“见过几次面,不熟。”
季晨离不认人,只觉得明烺长得眼熟,眼神跟要吃人似的,她看着那双眼睛,就觉得嘴巴鼻子都被人死死捂住,喘不上气来,她不敢和明烺对视,低着头扯扯陶源的衣角,小声催促道:“姐,快走吧,我不喜欢这个人。”
陶源道:“好。”
可明烺带着鸟笼正好挡在大门前,完全没有让路的意思,陶源又冷着脸提醒明烺,“明总,您挡着路了。”
明烺这才回过神来,提着鸟笼往旁边走了几步,那鸟受了惊,又开始乱喊乱叫起来:“蠢东西!蠢东西!”

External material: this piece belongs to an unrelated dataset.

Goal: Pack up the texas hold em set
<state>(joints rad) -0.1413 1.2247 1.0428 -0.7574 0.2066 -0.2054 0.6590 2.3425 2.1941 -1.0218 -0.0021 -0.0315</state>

季晨离只听说过有会说话的鸟,还从没见过,她现在小孩子心性,好奇心上来,被陶源拉着往前走,还不住地回头偷看那鸟,边看边捂着嘴乐,“姐,那鸟会说话呢,真好玩。”
陶源加快脚步远离这里,“有什么好玩的。”
“挺好玩的啊,不过那鸟也不知谁教出来的,又呆又蠢,简直就是只傻鸟。”
她这句的声音有点大,一般人隔了这么远估计听不清了,不过明烺耳力好,对季晨离的声音又敏感,耳尖动了两下,在心里笑开,她把鸟笼子举到自己的面前,笼里的八哥还不停地叫着“蠢东西”,明烺想,还能有谁能教出这么傻的鸟,可不就是你季晨离么?又呆又蠢。
那八哥叫了几声,突然换了个更清脆嘹亮的声线,说了一句以前从没说过的话:“季晨离小姐姐真好看!”
这话季晨离听得清清楚楚,“姐,你听你听,它还会叫我名字呢!”她再也抑制不住自己的好奇心,挣脱了陶源的手,哒哒跑到明烺面前,忐忑地停住了。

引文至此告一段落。